Recently, a groundbreaking advancement has been achieved in the realm of intelligent characterization of small-molecule natural products and drug discovery, through a collaborative effort between the School of Pharmaceutical Sciences at Peking University, the Institute of Human-Machine and Robotics (adjusted for accuracy, assuming this is the correct name instead of "Artificial Intelligence and Robotics" based on the title) at Xi'an Jiaotong University, the University of Washington, the Chinese University of Hong Kong, and Shihezi University. The research consortium has introduced a foundational model tailored for small-molecule natural products, dubbed NaFM (Foundation Model for Natural Products), with its related research findings being featured in the esteemed international journal Nature Machine Intelligence.

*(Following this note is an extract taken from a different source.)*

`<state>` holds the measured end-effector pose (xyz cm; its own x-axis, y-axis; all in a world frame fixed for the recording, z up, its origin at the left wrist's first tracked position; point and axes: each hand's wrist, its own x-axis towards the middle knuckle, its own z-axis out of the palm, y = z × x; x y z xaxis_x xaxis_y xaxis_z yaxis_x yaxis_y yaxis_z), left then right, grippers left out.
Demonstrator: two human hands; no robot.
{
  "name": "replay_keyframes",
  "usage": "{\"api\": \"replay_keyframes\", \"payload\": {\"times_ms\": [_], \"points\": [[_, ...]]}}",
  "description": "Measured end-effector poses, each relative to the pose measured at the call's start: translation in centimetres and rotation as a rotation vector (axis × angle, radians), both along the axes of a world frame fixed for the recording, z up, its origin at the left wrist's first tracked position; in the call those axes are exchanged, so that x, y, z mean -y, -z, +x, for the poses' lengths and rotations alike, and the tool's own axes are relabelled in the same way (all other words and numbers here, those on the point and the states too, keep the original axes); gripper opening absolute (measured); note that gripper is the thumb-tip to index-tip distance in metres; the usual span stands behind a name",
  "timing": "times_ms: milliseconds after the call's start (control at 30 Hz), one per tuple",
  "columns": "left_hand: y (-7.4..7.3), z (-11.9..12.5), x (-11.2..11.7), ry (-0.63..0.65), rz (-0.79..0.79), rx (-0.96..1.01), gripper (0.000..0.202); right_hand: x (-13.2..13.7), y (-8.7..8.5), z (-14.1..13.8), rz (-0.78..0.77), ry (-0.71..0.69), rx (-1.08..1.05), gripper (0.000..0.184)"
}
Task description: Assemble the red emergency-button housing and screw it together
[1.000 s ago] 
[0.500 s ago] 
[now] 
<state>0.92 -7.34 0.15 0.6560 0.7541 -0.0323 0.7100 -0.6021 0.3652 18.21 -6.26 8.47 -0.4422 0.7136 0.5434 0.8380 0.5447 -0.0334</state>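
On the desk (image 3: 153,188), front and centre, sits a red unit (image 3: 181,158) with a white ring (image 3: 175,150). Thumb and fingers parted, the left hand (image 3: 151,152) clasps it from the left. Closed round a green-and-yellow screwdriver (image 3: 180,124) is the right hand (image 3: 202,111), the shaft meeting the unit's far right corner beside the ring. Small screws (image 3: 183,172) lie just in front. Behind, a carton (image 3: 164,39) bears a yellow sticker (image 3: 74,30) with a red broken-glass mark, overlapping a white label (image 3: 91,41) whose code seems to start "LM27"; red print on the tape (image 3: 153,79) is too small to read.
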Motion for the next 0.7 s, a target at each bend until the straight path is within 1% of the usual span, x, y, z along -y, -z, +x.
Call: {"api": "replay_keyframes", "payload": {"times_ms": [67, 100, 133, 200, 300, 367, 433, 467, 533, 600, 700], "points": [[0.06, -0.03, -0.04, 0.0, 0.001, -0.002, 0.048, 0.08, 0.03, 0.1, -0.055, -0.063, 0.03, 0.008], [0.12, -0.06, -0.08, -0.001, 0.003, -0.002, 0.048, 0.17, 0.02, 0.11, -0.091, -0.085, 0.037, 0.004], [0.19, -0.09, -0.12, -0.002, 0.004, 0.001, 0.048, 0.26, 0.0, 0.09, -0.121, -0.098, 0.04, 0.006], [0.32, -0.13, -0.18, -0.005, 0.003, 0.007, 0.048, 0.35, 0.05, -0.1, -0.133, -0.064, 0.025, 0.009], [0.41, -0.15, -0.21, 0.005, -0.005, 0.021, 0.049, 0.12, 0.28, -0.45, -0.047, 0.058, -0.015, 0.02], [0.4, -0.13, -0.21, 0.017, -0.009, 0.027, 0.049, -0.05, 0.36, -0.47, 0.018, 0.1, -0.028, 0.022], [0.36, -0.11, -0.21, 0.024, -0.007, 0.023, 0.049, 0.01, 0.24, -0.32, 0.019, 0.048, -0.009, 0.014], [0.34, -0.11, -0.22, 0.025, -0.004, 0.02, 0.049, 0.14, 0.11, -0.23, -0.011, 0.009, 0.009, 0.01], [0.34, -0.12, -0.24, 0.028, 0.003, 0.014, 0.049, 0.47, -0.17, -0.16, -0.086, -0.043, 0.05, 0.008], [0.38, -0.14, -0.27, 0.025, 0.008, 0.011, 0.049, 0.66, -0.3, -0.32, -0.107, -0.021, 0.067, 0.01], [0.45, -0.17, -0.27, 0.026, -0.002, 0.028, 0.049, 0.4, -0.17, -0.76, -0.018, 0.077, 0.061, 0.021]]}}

Natural products, renowned for their structural diversity and biological activity, constitute a vital reservoir for drug discovery, particularly in antitumor and anti-infective domains. Nevertheless, the process of uncovering these natural products is fraught with challenges, including lengthy research cycles, exorbitant costs, and scarce data availability. To circumvent these obstacles, the research team devised a characterization framework centered around molecular scaffolds, integrating masked graph learning and contrastive learning techniques to propose a scaffold-aware pre-training strategy.
During the pre-training phase, NaFM established a molecular representation learning framework by leveraging approximately 600,000 unlabeled natural product structure datasets sourced from the COCONUT database. This innovative approach enabled the effective capture of intrinsic correlations among the multidimensional attributes of natural products, encompassing biological origin, synthetic pathways, and biological activity. This pioneering study not only furnishes a novel intelligent tool for natural product drug discovery but also holds immense scientific value and broad application prospects.